PROBLEM: Below are records with pictures; copy word for word only the lines between the line with "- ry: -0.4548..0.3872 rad" and the line with "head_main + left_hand", inclusive, and drop the pictures.

EXERCISE MATERIALS:
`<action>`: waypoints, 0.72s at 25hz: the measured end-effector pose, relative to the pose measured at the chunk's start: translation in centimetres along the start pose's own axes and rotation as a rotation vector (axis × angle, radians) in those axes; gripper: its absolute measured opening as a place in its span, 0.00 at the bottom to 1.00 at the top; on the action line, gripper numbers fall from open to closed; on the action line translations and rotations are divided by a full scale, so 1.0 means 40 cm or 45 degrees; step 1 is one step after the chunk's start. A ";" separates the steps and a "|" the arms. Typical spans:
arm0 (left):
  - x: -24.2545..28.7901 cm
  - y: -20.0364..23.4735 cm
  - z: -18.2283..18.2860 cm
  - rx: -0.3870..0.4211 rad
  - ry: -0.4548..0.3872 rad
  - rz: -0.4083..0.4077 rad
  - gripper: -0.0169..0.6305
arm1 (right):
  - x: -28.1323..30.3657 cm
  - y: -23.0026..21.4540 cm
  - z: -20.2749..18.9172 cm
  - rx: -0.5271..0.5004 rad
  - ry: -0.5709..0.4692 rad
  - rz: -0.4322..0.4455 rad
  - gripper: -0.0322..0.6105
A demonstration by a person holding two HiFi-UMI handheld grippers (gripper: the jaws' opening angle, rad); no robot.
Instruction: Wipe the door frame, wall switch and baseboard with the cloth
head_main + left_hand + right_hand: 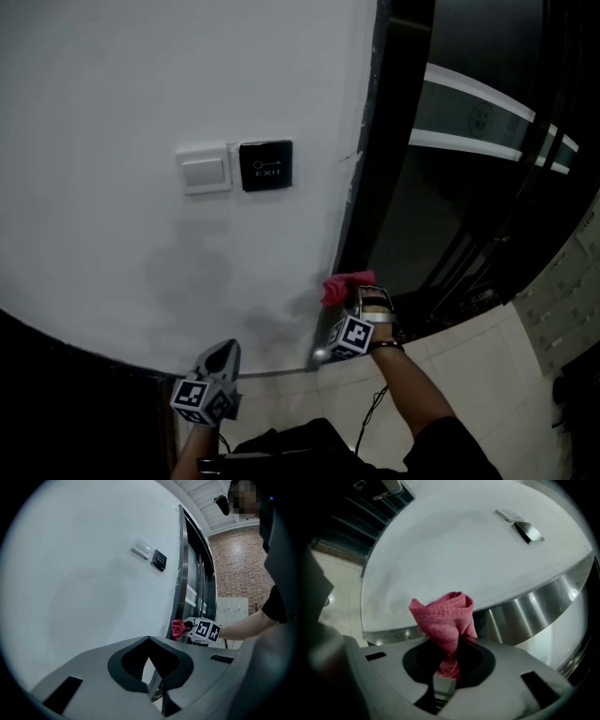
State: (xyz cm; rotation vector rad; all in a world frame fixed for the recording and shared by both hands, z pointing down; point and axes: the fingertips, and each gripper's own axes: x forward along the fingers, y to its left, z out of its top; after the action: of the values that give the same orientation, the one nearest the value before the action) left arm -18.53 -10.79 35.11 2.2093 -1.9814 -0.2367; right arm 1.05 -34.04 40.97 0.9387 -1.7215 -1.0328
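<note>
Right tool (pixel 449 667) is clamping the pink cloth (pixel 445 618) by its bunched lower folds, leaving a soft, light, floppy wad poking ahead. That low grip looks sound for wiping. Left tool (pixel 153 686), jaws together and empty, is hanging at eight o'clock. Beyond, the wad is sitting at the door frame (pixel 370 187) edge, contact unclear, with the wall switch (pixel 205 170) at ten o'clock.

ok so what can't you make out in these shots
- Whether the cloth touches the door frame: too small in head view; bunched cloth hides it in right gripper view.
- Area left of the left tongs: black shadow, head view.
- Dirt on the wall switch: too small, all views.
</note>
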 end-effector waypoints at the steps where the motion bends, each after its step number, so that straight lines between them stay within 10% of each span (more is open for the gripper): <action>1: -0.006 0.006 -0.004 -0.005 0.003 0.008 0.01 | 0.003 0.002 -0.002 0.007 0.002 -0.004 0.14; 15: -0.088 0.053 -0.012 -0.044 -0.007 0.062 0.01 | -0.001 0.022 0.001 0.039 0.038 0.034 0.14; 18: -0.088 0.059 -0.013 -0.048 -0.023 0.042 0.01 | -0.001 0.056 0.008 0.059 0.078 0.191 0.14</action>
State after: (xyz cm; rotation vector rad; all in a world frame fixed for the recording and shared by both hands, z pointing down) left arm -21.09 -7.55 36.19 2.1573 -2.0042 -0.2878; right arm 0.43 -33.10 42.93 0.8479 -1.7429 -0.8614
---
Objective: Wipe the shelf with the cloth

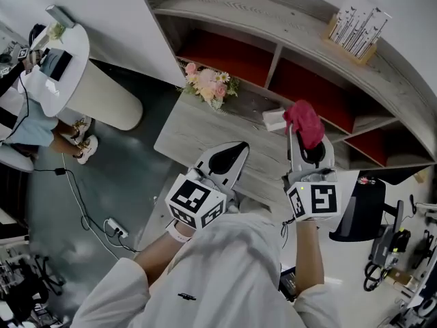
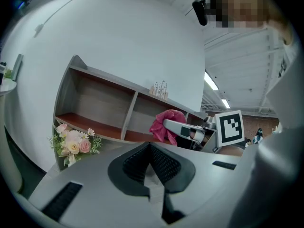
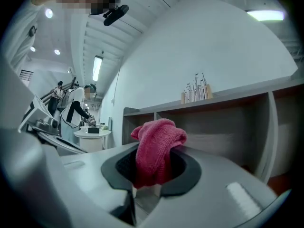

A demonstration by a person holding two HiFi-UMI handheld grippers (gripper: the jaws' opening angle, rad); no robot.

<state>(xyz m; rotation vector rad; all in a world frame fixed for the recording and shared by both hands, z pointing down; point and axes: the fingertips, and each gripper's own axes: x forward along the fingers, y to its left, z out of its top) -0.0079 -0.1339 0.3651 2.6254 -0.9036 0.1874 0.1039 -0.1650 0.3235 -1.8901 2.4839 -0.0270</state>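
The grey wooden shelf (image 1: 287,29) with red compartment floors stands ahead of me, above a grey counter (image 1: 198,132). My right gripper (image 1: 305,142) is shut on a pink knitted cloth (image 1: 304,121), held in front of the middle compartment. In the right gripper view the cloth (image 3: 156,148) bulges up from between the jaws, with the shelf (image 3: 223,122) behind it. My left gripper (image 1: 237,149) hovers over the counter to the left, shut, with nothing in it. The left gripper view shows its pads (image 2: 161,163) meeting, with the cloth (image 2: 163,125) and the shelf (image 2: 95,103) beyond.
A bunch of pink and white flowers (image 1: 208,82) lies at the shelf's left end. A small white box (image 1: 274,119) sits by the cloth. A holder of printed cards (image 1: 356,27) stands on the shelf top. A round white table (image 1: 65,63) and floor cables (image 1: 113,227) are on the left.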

RESULT OF THE EXERCISE:
  - ry: -0.4548..0.3872 rad
  - rz: -0.4083..0.4077 rad
  - gripper: -0.0169..0.6305
arm1 (right):
  - x: -28.1323..30.3657 cm
  - y: -23.0026..21.4540 cm
  - z: -20.2749..18.9172 cm
  - rx: -0.5271..0.5004 rad
  - ry: -0.5709..0.4692 rad
  - rz: -0.4322..0.4455 rad
  - gripper: -0.0322..0.6105
A demonstration by a person holding two HiFi-UMI handheld grippers (gripper: the jaws' opening angle, rad); no robot.
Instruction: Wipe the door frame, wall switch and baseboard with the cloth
head_main + left_hand + right_hand: 

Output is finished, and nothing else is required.